4. Libres et raisonnablement optimistes…

« Dès lors, que nul ne vous condamne pour des questions de nourriture ou de boisson, à propos d’une fête… », dit le texte. Il s’agit de vivre comme des êtres pardonnés, c’est-à-dire libres. La liberté est une notion difficile, que tout le monde revendique, et qui est interprétée de multiples façons. Pour notre part, nous sommes invités à comprendre cette liberté dans le sens que suggère notre texte biblique. Vivre libres n’y est pas présenté comme une revendication, mais comme un don acquis, dont nous devons apprendre à profiter. Quand l’auteur de notre lettre écrit que Dieu a « dépouillé les Autorités et les Pouvoirs, qu’il les a donnés publiquement en spectacle », il veut dire qu’il a ôté aux puissances qui nous dominent, aux machines institutionnelles qui prétendent nous régenter, le droit de nous intimider, de nous juger, quant à notre dignité. Il leur a enlevé leur aura, leur caractère sacré, dont elles se prévalaient pour nous empoisonner la vie, pour nous accuser. La croix de Jésus les a compromises. Nous ne devons pas en avoir peur. Nous pouvons et devons vivre en paix.

Vivre en paix, ne signifie évidemment pas devenir muets devant les injustices, mais consiste à éviter les condamnations péremptoires pour adopter en toutes circonstances des paroles constructives.
Vous avez certainement vu et entendu à la TV les propos de notre prix Nobel, Jacques Dubochet. Il a été fréquemment interviewé. Et dans ces entretiens, il a régulièrement affirmé son optimisme fondamental concernant la vie et l’humanité. Bien sûr, répète-t-il, il y a des malheurs et des catastrophes, des guerres, de multiples actes malveillants. Mais ils ne sont pas la majorité. Le fait est que les hommes ont toujours réussi à surmonter leurs difficultés, que la majorité d’entre eux recherchent le bien et coopèrent entre eux pour améliorer leur vie et la société. Il y a beaucoup de réels progrès, par exemple, un pourcentage de morts violentes par rapport à la population bien moindre aujourd’hui que dans les époques précédentes. Tout cela doit nous inciter à un optimisme raisonnable ; cette attitude est créative, capable de produire un supplément de bonheur, tandis que les lamentations et les dénégations n’apportent rien.

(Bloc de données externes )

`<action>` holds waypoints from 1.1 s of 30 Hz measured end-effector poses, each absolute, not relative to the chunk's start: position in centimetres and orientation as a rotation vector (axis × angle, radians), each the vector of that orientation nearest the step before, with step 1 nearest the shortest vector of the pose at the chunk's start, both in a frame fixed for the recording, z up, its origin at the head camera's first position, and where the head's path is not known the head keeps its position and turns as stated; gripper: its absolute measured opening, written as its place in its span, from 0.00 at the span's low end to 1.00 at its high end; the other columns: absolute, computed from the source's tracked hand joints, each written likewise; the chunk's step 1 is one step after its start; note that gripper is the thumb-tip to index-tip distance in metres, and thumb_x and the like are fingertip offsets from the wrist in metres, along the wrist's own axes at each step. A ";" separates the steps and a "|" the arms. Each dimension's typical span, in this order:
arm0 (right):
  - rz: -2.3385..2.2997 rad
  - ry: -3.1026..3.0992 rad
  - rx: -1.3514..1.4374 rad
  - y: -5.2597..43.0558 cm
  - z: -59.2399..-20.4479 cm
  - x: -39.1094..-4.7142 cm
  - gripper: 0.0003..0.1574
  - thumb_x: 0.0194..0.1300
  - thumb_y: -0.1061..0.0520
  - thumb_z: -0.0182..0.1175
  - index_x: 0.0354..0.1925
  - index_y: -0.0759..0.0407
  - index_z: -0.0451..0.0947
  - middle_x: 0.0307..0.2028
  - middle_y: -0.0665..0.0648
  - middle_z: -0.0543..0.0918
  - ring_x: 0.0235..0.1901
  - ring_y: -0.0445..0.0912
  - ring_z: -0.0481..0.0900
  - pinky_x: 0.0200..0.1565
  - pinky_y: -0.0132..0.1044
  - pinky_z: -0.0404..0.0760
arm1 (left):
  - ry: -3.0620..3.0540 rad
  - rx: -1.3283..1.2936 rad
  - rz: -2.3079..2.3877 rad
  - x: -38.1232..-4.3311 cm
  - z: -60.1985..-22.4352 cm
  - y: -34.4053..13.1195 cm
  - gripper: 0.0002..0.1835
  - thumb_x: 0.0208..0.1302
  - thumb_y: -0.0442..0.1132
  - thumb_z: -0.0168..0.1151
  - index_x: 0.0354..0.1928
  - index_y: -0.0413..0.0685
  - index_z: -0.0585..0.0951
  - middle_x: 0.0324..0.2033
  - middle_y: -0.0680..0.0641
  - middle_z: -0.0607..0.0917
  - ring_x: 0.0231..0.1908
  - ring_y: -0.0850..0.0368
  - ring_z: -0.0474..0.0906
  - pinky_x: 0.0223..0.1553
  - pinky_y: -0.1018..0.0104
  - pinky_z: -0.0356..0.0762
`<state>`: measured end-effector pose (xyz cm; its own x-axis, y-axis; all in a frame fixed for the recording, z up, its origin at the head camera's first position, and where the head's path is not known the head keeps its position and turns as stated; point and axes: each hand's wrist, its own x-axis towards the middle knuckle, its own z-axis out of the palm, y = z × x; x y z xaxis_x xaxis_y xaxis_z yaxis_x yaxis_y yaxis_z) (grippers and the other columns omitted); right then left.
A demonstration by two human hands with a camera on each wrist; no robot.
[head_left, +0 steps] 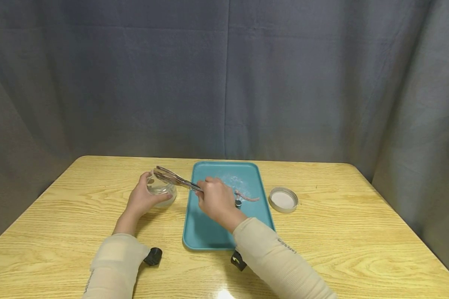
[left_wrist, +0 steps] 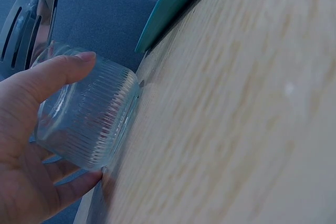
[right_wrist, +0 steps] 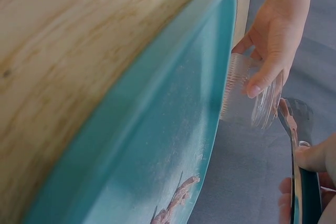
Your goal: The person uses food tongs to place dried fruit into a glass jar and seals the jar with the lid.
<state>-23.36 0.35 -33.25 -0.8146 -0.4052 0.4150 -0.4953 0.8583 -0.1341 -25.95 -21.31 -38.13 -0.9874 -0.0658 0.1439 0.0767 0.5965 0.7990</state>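
Observation:
My left hand [head_left: 140, 200] grips a clear ribbed glass jar [left_wrist: 89, 114] around its side, thumb on the near side and fingers on the far side. The jar's base is right at the tabletop, left of the tray. In my right hand [head_left: 218, 201] is a pair of metal tongs [head_left: 173, 178] with dark handles, reaching leftward over the tray's edge. Their slotted heads overlap the jar's mouth in the head view. A thin pinkish, twisted strip [head_left: 248, 198] lies on the teal tray [head_left: 202, 234], just right of my right hand.
White powdery smudges [head_left: 235, 180] mark the far half of the tray. A round lid [head_left: 283, 200] lies with its inside up on the wooden table [head_left: 340, 232], right of the tray. Grey curtains [head_left: 224, 83] hang behind the table and at its sides.

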 end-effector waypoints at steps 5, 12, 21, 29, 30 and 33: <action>0.330 -2.649 0.668 0.3 -33.3 -23.3 0.12 0.58 0.51 0.55 0.42 0.49 0.78 0.26 0.47 0.71 0.24 0.41 0.69 0.19 0.31 0.68 | -2.661 -0.010 -1.347 -25.9 -38.1 -21.3 0.52 0.41 0.51 0.68 0.64 0.44 0.47 0.57 0.33 0.60 0.54 0.34 0.57 0.49 0.44 0.58; 0.343 -2.633 0.675 0.2 -33.4 -23.4 0.11 0.58 0.51 0.56 0.40 0.49 0.78 0.25 0.47 0.71 0.23 0.42 0.68 0.19 0.32 0.68 | -2.655 -0.018 -1.351 -25.9 -38.2 -21.4 0.52 0.41 0.51 0.68 0.64 0.44 0.47 0.57 0.33 0.61 0.54 0.34 0.57 0.49 0.44 0.58; 0.374 -2.639 0.669 0.4 -33.6 -23.5 0.12 0.57 0.51 0.56 0.41 0.50 0.78 0.25 0.47 0.71 0.25 0.42 0.70 0.19 0.32 0.69 | -2.656 -0.024 -1.353 -25.9 -38.2 -21.3 0.52 0.41 0.50 0.68 0.64 0.43 0.47 0.57 0.32 0.60 0.53 0.34 0.58 0.49 0.45 0.58; 0.400 -2.627 0.678 1.1 -33.2 -23.4 0.14 0.57 0.52 0.56 0.43 0.53 0.77 0.29 0.49 0.74 0.28 0.44 0.72 0.21 0.33 0.71 | -2.657 -0.021 -1.347 -26.0 -38.1 -21.3 0.52 0.41 0.51 0.68 0.63 0.42 0.48 0.57 0.33 0.61 0.53 0.35 0.59 0.49 0.45 0.58; 0.405 -2.625 0.677 1.2 -33.1 -23.3 0.14 0.57 0.52 0.56 0.43 0.53 0.77 0.29 0.49 0.74 0.28 0.44 0.72 0.21 0.33 0.71 | -2.657 -0.021 -1.346 -26.0 -38.1 -21.4 0.52 0.41 0.51 0.68 0.63 0.42 0.48 0.57 0.33 0.61 0.53 0.35 0.58 0.49 0.45 0.58; 0.440 -2.627 0.668 1.5 -32.7 -23.3 0.14 0.57 0.52 0.56 0.42 0.53 0.78 0.28 0.49 0.73 0.27 0.43 0.72 0.19 0.33 0.69 | -2.659 -0.020 -1.347 -26.0 -38.2 -21.4 0.52 0.41 0.51 0.68 0.63 0.42 0.48 0.57 0.33 0.61 0.53 0.35 0.58 0.49 0.45 0.58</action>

Voilà une philosophie simple et convaincante, du moins si l’on regarde les choses de loin et qu’on ne se met pas trop à la place de ceux qui souffrent. L’Évangile nous exhorte aussi à être optimistes et à nous libérer de nos inquiétudes, mais pour des raisons plus profondes. C’est notre conviction, certes paradoxale, que la croix du Christ manifeste une victoire : victoire sur le mal, sur les accusations de Satan, comme dit l’Apocalypse, victoire contre les prétentions de toutes ces puissances qui veulent nous réduire en esclavage. Tout cela a été cloué sur la croix. Et puisque nous fêtons la Trinité en ce dimanche, je puis dire qu’en vertu de la Trinité, à savoir l’unité d’action du Père, du Fils et du Saint-Esprit à notre égard, nous pouvons et nous devons vivre pleinement cette victoire dont Dieu désire que nous bénéficiions. Nous pouvons tourner la page, faire taire nos suspicions, nos peurs, être positifs tant à l’égard de nous-mêmes qu’à l’égard des autres, nous accueillir les uns les autres, être optimistes face à ce qui vient, nous réjouir enfin de la bonté infinie de Dieu.